_Directions for this task_
Exactly how many lines in the data below contain the string "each"? Give that number and nothing else.

Items listed in a dataset:

┌────────

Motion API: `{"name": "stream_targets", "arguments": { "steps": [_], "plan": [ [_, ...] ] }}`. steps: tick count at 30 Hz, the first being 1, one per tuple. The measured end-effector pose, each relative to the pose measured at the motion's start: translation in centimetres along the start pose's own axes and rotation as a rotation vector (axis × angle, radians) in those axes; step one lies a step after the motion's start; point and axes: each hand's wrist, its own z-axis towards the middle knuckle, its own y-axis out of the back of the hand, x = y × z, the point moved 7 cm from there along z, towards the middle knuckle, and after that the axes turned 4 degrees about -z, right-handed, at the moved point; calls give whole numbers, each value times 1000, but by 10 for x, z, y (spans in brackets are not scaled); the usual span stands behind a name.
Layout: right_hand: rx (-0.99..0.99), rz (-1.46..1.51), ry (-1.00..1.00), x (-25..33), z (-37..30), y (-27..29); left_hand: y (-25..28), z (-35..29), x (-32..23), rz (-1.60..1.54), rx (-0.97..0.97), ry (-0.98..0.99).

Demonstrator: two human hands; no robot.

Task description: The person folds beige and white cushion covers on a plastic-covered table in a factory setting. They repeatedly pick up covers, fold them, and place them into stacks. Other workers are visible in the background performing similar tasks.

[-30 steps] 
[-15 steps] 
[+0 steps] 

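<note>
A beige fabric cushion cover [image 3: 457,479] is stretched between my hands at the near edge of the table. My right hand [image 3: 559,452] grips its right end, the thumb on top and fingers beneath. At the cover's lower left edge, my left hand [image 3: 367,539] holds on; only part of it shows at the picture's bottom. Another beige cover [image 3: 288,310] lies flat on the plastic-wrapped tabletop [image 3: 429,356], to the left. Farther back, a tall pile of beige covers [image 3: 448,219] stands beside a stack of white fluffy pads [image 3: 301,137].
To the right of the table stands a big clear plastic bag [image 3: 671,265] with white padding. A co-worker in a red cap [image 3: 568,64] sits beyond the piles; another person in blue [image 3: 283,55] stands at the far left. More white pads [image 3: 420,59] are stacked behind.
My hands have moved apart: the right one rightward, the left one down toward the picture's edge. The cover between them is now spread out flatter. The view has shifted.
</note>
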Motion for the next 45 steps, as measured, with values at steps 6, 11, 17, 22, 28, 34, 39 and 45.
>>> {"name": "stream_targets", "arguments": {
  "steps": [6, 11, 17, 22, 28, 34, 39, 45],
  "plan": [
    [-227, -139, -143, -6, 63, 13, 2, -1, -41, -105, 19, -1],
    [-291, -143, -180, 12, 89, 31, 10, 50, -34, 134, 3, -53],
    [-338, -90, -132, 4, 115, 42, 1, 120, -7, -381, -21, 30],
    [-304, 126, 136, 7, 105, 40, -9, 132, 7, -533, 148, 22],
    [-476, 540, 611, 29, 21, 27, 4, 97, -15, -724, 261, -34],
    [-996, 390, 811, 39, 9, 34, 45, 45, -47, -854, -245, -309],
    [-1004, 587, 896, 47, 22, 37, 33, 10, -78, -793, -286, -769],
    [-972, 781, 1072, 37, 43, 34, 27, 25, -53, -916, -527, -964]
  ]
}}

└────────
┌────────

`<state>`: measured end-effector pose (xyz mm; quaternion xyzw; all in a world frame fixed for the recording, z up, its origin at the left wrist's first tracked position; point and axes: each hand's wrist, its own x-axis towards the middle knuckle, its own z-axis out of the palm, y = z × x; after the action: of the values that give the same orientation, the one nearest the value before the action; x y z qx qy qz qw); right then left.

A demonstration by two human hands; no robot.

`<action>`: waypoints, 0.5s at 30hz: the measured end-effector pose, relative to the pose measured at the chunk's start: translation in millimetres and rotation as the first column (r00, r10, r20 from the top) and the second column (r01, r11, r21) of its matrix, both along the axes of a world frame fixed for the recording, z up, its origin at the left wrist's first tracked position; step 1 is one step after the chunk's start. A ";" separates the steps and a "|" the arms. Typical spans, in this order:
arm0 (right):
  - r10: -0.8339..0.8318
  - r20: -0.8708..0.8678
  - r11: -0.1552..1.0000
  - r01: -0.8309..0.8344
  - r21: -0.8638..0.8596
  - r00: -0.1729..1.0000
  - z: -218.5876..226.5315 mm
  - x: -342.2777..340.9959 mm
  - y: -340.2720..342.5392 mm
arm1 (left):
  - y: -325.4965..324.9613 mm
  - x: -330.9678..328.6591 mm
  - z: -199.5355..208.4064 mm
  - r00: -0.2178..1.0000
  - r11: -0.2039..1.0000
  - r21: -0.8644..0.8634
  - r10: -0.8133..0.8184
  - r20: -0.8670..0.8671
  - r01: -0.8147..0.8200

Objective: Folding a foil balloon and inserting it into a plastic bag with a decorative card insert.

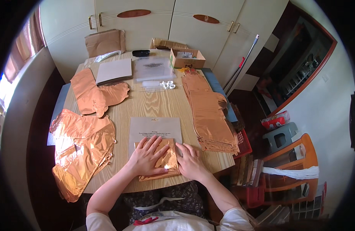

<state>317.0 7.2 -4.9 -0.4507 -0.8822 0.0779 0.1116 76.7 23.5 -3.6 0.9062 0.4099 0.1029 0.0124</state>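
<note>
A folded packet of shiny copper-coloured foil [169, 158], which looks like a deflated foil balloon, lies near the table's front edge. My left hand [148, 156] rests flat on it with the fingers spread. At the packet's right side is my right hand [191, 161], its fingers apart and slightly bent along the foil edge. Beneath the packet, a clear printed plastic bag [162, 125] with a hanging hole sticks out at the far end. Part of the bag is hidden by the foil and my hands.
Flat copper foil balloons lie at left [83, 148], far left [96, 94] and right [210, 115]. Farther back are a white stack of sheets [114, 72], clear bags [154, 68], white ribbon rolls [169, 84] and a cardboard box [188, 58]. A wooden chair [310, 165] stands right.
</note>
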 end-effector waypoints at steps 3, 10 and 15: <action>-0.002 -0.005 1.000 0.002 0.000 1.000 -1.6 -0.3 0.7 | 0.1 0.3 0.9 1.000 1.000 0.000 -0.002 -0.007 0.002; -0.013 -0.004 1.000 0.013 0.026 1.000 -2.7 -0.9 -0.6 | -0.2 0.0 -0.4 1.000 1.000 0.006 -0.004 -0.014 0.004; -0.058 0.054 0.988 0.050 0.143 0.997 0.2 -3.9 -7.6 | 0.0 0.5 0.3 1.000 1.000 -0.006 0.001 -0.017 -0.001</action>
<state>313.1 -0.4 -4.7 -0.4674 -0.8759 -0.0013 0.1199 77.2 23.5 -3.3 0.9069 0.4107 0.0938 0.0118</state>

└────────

_Written answer_
2